It’s been a week and a half since surgery and the number one question I get now is, “how are you doing?” I said I would use this blog as my forum to update everyone, so I figured here is where I should answer that question.
I am doing well, thank you for asking.
Last week was focused on recovering. Lots of time on the couch watching the Olympics or at the dining room table coloring in my Landmarks of the World coloring book (it was a great time for adult coloring books to become popular). I was on Oxy every day plus Ibuprofin and Tylenol, had a drain hanging from my side leaking red body fluid, and was working on breathing deeply and walking to the end of the street and back.
Now, I haven’t taken so much as Tylenol since Sunday morning. This isn’t to say that the pain is totally gone, it’s just changed enough that it doesn’t need medication anymore. The post-surgery discomfort was at first replaced with shoulder and neck pain from sleeping on my back – which I still have to do until Monday – and has now turned into a subtle but constant feeling of tightness. Imagine what it feels like when you pull a muscle, or try to touch your toes when you can’t – the feeling that your muscle has been stretched to its limit and is at risk of working too hard. That’s what I feel all the time in my side. My muscles are still adjusting to the mesh, trying to pull back against it, against where they were cut in half. This is what I assume I will work on with the Physical Therapist once those sessions start. But for now I’m still being very careful about how I get up and down, not lifting anything heavy, and watching my posture while sitting and standing.
As for the drain, well that’s a fun story. Sunday late morning it just stopped working – the suction wouldn’t stay and it was suddenly hard at the end closest to my body. I called the doctor’s office to see what I should do and while I was waiting it fell out. I repeat, the drain FELL OUT of me. Onto the living room carpet. I stared at it in shock for a second, then calmly gathered it and my medications and got in the car. On the way to the Bennington ER the General Surgeon on call got back to me and told me that it was totally fine, I could go to Bennington if I’d like so they could remove the suture that had been holding it in, but there was nothing to worry about. Apparently this happens sometimes. Would have been nice to know. Long story short, because I’d already had below 30cc the day before and was on schedule to have another low day that day it was ready to come out anyway, so the nice doctor in Bennington cleaned up the black ooze and gauze pad, took out the surface stitch, put a steri-strip on the drain hole, and sent me on my way. But not before telling me how clean it all looked, what a nice job my doctor had done, and how well it is going to heal. Great things to hear just under a week after surgery.
As for my breathing and movement, they’re getting there. I have been out of the house this week, which was a huge step. I can sit up in chairs without backs and go up and down stairs without a problem. Getting into and out of a car is a bit tricky still, as is getting into and out of bed, but I don’t feel so confined anymore. Next week I’ll tackle longer walks and small hills. The main thing I have to remember is that I just had major surgery less than 2 weeks ago. I’m at that tricky point of feeling like I can do more than I actually should do. I’m slightly impatient and one of those people who doesn’t like to be sick or hurt so I’m constantly reminding myself to wait. Healing properly is the most important thing right now.

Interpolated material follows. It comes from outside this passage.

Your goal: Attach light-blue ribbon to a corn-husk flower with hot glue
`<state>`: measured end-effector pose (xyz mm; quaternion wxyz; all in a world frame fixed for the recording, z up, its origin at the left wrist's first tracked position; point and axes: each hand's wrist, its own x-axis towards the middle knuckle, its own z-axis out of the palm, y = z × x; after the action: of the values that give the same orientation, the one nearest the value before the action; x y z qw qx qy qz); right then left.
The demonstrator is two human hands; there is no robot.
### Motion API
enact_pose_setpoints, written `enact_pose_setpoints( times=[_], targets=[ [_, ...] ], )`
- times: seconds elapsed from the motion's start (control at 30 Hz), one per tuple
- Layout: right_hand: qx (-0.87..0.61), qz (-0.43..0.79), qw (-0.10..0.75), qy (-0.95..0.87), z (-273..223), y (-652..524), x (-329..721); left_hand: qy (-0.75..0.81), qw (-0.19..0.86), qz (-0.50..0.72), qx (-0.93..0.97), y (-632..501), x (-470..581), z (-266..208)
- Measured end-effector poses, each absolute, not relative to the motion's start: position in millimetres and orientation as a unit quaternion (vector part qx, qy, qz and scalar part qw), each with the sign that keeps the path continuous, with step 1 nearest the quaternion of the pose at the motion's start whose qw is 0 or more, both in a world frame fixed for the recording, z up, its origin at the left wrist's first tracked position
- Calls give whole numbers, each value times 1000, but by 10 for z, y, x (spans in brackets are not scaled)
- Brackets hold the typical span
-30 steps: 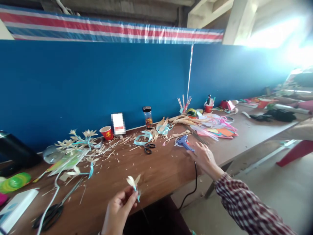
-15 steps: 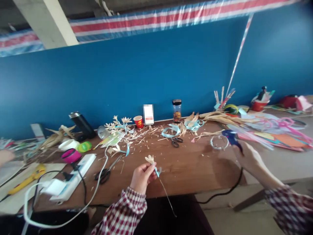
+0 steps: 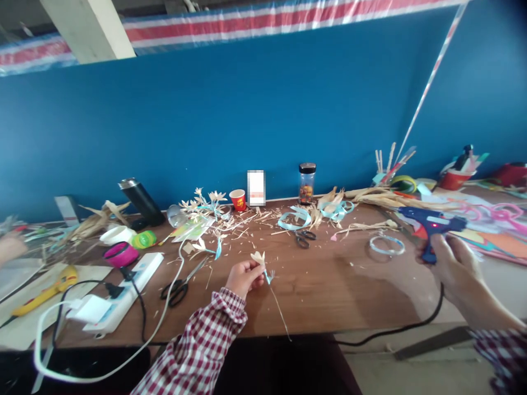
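Observation:
Between the thumb and fingers of my left hand (image 3: 246,278) is a small cream-coloured handmade flower (image 3: 258,258) with pale blue wrapping below its petals and a thin stem hanging down past the table edge. Out to the right, my right hand (image 3: 459,269) is closed round the handle of a blue glue gun (image 3: 432,222). A red light glows on the gun's body, and its nozzle points left. Its black cord (image 3: 395,331) drops from the handle and runs along the table's front edge. A clear round ring (image 3: 387,245) lies on the table left of the gun.
Black scissors (image 3: 175,292) and a white power strip (image 3: 123,293) lie to the left. Finished-looking flowers (image 3: 206,203), a red paper cup (image 3: 237,199), a lidded jar (image 3: 307,184), blue ribbon (image 3: 294,218) and more scissors (image 3: 304,238) stand further back. Another person's hand (image 3: 12,247) shows far left.
My right hand has moved right with the glue gun, which now shows side-on beyond the clear ring. My left hand keeps hold of the flower. The view has shifted slightly.

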<state>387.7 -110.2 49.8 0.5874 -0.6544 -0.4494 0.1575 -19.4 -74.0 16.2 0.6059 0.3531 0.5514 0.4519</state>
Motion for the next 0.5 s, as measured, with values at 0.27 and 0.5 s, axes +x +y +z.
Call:
enact_pose_setpoints(
  times=[0.27,0.5],
  targets=[
    [-578,383,511,-507,548,-1298,2963,563,592,404,412,-512,-179,154],
    [-572,326,369,-656,550,-1284,2560,576,566,383,449,-540,-212,93]
  ],
)
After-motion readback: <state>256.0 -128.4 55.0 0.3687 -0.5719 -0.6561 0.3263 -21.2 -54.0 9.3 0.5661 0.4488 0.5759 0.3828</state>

I still have not found out the results of pathology, and I don’t think I will until my follow-up appointment on September 2nd. So TBD on that one.
In the meantime, I can’t even express my gratitude to the people in my life. In addition to all the nice messages, so many packages have shown up to help me get through this that FedEx and UPS now know us. Flowers, cupcakes, fudge, books, high school in a box, and the insanely generous iPhone, thank you a million times everyone. You really know how to make a girl who just got a little unlucky feel loved.
I’d like to end this with a strange moment I experienced the other night. I was lying in bed on my back – something I’ve become accustomed to – when I realized that I didn’t feel the sheet putting pressure on Tristen. In the past few months I had gotten used to even the slightest contact with my tumor causing some discomfort, but that night the discomfort wasn’t there. For the first time since the surgery I felt what it was going to be like from now on. Tristen is gone. Sure he’s replaced by a partially numb indent, but I’m getting used to what that looks and feels like. In this one moment – a subconscious awareness I had for the contact between blanket and tumor that was awakened because of the absence of discomfort – the consequences of this procedure became real. No more pain. Forever. I can’t put into words what that means to me.